This is only a Test
/Blog Posts
Blog Posts
/
🐝
How to effectively test AI?
🐝

How to effectively test AI?

So here are my takeaway on how to test “modern” aka. “Software 3.0” aka. vibe-coded apps…

include “Goldens” + “Rubrics” + “Property-based” tests

What they mean:

  • Golden: an expected (“golden”) output for a given input. Think snapshot: this is our reference for “good”.
  • Rubric (scoring): a checklist with weights. Instead of strict word-for-word match, you score criteria (e.g., “does it name the error?”, “does it list 3 steps?”).
  • Property-based: you validate properties of the output rather than the exact wording (e.g., JSON must be valid; must contain a 6-digit order ID; must not include personal data, etc.).

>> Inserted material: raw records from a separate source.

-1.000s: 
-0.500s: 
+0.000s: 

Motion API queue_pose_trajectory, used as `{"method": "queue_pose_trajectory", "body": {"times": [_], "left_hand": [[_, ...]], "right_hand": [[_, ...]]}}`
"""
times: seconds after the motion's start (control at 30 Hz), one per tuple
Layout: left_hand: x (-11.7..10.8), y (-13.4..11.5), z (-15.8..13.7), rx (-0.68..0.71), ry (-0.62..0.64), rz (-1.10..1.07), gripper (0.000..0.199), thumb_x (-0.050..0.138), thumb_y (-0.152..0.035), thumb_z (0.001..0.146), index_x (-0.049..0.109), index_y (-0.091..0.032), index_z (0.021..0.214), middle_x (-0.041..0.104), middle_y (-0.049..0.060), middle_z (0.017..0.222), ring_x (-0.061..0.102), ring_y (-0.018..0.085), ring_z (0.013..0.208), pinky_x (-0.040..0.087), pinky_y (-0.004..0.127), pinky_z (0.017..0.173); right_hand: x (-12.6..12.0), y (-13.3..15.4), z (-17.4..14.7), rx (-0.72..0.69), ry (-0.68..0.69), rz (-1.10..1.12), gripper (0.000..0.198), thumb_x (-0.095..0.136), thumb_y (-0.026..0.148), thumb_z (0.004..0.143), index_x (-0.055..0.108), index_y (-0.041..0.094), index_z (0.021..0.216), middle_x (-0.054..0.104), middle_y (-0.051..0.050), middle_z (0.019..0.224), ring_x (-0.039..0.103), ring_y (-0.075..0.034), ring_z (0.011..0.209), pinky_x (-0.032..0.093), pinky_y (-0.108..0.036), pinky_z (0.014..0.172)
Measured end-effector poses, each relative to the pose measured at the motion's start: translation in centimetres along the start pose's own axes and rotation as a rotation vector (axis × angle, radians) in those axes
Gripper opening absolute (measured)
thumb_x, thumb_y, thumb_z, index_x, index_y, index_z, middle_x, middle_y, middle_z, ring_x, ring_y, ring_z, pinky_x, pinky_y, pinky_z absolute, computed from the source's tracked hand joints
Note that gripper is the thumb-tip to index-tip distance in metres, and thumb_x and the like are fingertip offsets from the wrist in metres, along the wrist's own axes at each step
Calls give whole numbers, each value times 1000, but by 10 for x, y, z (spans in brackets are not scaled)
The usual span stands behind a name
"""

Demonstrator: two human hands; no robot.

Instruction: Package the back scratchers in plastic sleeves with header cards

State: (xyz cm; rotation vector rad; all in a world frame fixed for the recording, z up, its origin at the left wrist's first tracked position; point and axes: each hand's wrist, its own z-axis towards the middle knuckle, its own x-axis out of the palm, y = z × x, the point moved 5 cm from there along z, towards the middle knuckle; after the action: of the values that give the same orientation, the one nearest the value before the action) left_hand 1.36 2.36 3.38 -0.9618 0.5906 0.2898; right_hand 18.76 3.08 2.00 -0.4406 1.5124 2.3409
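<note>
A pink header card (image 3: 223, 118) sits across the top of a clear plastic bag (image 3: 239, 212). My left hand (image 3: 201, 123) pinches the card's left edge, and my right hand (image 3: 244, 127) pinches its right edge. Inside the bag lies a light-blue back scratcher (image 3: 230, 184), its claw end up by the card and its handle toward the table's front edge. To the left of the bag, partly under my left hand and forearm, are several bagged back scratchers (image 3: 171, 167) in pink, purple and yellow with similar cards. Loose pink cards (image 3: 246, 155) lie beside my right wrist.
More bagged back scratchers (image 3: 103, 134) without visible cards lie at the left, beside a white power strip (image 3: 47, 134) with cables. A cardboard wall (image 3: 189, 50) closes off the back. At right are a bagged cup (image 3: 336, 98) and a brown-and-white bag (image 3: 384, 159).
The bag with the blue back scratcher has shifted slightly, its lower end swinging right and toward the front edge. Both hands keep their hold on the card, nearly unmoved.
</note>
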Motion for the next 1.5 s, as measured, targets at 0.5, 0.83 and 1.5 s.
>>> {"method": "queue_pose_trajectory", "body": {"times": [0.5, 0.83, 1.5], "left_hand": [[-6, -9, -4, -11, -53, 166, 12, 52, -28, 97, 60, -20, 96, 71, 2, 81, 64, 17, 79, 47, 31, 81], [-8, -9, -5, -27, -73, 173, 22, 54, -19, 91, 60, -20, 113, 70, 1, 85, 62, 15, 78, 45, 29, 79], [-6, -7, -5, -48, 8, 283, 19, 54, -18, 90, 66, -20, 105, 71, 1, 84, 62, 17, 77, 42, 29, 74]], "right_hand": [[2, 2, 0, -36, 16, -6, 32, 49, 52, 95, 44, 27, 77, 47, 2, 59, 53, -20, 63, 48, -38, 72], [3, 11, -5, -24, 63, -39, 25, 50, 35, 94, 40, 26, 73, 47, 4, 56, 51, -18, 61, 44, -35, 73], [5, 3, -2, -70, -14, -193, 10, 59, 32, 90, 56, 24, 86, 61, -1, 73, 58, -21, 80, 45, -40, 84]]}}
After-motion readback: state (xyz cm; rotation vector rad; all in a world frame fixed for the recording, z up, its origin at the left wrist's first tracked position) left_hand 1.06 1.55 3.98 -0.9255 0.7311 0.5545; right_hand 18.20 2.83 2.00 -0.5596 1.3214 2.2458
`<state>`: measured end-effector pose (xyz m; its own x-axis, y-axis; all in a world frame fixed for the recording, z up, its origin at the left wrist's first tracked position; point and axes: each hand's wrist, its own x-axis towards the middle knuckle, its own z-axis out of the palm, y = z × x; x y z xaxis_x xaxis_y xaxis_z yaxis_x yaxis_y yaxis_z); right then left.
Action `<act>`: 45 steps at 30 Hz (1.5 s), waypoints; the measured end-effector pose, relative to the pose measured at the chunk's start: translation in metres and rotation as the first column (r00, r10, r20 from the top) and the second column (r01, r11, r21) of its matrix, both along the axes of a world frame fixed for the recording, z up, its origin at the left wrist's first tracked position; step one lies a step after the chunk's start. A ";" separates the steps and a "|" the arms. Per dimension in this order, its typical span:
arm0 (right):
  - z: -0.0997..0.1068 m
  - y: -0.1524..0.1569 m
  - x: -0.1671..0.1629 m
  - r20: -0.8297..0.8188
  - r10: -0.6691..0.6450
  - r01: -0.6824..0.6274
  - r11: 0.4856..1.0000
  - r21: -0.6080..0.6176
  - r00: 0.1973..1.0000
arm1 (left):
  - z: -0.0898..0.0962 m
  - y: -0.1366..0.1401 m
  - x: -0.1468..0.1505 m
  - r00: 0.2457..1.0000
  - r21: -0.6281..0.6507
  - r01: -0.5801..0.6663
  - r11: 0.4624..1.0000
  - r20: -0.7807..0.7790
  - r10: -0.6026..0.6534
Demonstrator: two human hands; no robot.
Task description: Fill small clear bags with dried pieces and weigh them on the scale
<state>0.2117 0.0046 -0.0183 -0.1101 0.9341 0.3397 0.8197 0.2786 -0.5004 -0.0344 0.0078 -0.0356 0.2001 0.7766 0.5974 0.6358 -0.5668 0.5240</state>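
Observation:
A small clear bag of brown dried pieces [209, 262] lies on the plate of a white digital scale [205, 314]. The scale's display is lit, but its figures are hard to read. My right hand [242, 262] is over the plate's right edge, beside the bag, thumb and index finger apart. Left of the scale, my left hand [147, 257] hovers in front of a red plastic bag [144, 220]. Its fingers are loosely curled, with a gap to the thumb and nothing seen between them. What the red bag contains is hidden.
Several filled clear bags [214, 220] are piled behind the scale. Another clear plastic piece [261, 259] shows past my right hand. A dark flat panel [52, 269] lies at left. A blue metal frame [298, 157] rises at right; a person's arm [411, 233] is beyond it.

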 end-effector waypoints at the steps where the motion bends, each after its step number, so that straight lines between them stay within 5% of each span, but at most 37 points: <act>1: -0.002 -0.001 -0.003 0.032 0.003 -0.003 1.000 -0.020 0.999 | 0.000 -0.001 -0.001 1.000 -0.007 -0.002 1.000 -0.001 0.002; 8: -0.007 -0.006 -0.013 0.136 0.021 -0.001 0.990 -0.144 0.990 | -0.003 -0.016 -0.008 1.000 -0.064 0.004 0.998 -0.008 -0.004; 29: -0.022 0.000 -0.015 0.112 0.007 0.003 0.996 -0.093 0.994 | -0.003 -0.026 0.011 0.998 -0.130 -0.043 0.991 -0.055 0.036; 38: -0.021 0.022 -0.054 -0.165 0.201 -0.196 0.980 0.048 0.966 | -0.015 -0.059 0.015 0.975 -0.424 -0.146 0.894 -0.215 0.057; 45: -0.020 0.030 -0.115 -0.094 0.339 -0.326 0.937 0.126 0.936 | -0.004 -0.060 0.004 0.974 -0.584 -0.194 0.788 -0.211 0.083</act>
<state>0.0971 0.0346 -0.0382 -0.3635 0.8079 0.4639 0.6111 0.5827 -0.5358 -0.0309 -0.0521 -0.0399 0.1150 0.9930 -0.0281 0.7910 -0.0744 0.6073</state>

Simple example (error-message explainer AI):

  • Input: TypeError: cannot read properties of undefined (reading 'length')
  • Expected (golden) key points:
    • Explain what “undefined” means.
    • Give 1–2 typical causes.
    • Provide 2 troubleshooting steps.
  • Rubric (example, with weights)
    • Clear explanation of root cause (0–3 pts)
    • At least 2 concrete causes (0–2 pts)
    • At least 2 numbered troubleshooting steps (0–2 pts)
    • Conciseness (<180 words) (0–1 pt)
    • No false claims (0–2 pts)
    • Total: 10; threshold: ≥8 = PASS

  • Properties (binary checks)
    • Includes the term “undefined”
    • Has a numbered list for the steps
    • Text < 180 words
    • Avoids forbidden phrases (e.g., “guaranteed solution”)

Ideas for implementation:

  • Don’t make the golden overly literal. Keep an “acceptable variations” list: the key points that must appear — wording may vary.
  • Keep each rubric in one file per use case (e.g., evals/bug_explainer/rubric.json).
  • Property checks are easy with regex and a JSON validator.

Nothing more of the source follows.